** Opening Data records block **
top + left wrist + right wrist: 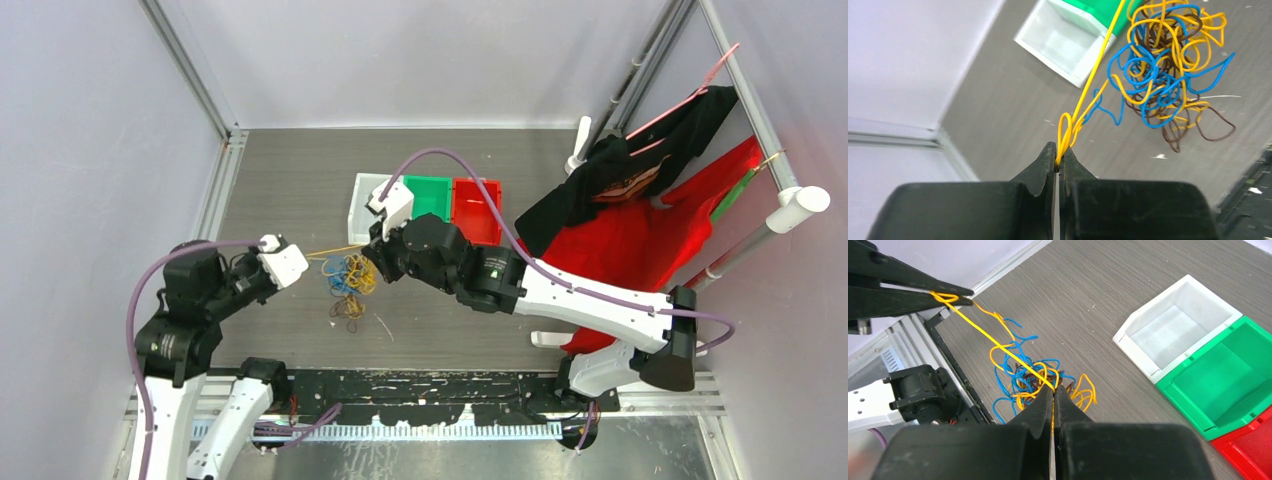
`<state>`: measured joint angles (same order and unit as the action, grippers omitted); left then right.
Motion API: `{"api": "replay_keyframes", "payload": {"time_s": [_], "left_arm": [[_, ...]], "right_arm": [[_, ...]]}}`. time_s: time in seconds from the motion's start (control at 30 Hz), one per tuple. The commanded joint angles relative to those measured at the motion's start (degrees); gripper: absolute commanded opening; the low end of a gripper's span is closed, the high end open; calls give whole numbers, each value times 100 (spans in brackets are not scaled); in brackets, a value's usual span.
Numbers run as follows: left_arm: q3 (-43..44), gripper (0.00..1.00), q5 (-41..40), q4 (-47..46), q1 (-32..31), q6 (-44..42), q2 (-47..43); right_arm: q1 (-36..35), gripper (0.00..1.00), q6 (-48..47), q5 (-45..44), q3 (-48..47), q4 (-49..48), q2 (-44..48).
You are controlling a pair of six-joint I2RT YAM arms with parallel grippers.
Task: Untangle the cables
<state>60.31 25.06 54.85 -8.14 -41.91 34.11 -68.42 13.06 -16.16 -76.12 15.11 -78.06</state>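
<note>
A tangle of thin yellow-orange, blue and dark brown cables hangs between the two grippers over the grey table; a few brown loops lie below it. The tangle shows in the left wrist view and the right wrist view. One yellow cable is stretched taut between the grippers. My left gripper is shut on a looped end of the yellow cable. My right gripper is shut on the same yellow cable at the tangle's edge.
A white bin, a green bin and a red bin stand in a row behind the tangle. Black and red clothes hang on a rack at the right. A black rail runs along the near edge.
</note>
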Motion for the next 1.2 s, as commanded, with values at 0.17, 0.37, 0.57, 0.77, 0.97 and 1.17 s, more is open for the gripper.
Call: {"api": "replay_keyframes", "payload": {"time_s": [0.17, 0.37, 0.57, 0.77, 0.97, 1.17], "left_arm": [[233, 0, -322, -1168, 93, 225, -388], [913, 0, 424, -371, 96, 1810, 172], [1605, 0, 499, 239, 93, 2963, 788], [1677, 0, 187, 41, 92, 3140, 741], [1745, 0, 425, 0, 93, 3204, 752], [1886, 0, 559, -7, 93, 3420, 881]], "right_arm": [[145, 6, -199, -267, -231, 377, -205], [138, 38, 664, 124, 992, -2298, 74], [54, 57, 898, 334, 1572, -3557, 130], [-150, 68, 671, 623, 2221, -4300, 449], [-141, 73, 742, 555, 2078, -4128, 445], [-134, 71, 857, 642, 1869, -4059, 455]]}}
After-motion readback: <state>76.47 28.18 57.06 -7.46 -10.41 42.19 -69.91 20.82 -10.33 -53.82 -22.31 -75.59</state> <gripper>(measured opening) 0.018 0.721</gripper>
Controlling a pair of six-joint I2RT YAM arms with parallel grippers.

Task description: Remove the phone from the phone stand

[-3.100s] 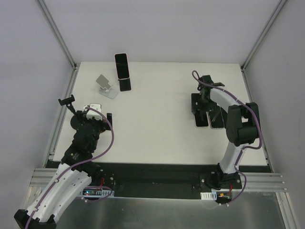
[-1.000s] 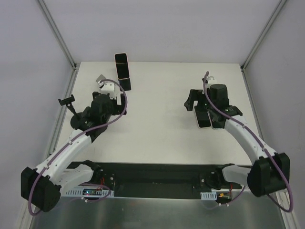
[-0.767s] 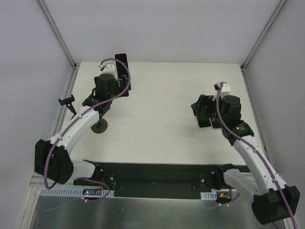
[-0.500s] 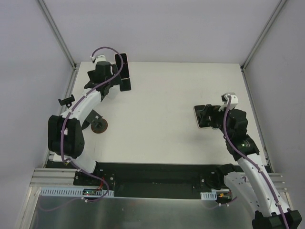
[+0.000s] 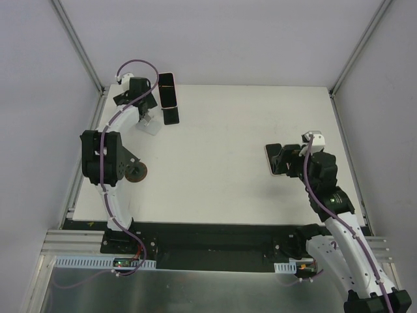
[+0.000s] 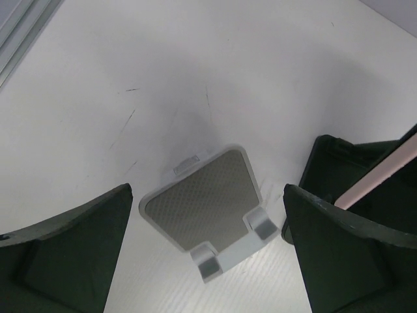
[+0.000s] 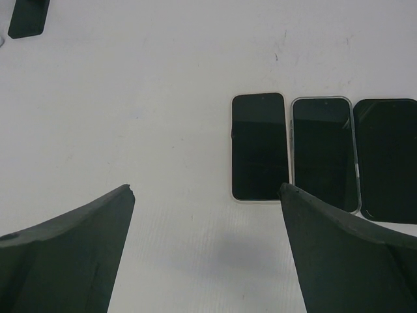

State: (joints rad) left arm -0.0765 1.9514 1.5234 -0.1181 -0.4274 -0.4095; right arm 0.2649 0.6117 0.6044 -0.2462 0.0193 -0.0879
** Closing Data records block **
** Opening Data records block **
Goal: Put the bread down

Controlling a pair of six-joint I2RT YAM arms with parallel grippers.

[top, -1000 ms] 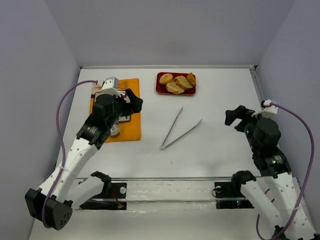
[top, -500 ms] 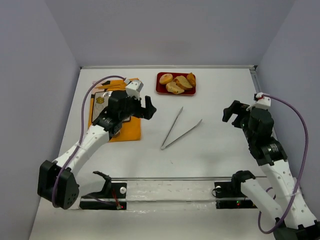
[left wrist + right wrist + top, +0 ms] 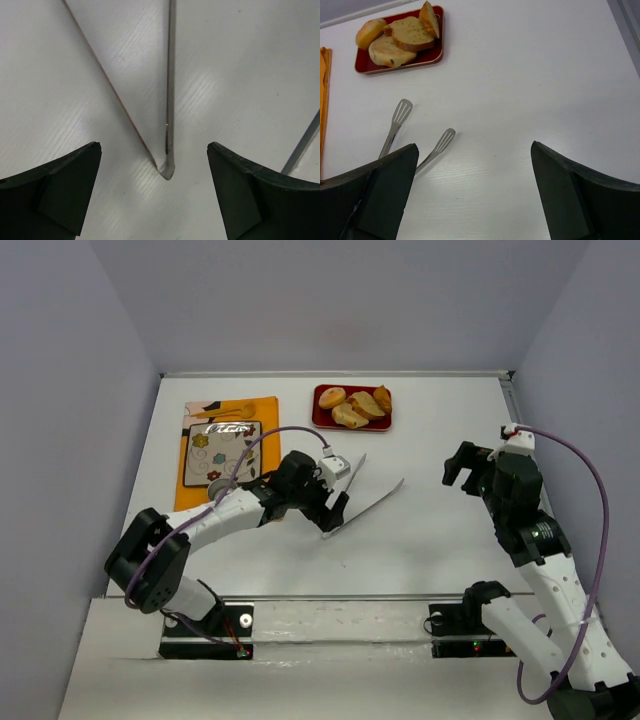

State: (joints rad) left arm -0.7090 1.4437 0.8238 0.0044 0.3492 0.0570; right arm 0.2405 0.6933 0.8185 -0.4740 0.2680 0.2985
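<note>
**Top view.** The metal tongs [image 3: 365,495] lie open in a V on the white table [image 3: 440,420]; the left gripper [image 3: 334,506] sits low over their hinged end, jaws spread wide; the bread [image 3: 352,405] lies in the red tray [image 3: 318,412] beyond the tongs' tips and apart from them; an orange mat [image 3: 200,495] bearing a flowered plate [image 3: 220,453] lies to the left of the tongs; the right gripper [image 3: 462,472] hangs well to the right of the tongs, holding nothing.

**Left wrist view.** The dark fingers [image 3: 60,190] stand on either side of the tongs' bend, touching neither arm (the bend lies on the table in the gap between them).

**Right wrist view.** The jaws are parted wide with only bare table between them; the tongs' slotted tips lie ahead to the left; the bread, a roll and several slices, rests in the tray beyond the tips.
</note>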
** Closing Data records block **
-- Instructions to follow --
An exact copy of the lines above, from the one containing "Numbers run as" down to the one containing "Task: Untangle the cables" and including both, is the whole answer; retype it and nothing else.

-- Result --
Numbers run as follows: left_arm: q3 (-43..44), gripper (0.00..1.00), q5 (-41..40), q4 (-47..46), q1 (-32..31), q6 (-44..42), q2 (-47..43); right_arm: q1 (-36..35), gripper (0.00..1.00), q6 (-48..47), q5 (-45..44), q3 (-48..47), q4 (-49..48), q2 (-44..48).
You are controlling a pair of six-joint I2RT YAM arms with parallel grippers.
Task: Untangle the cables

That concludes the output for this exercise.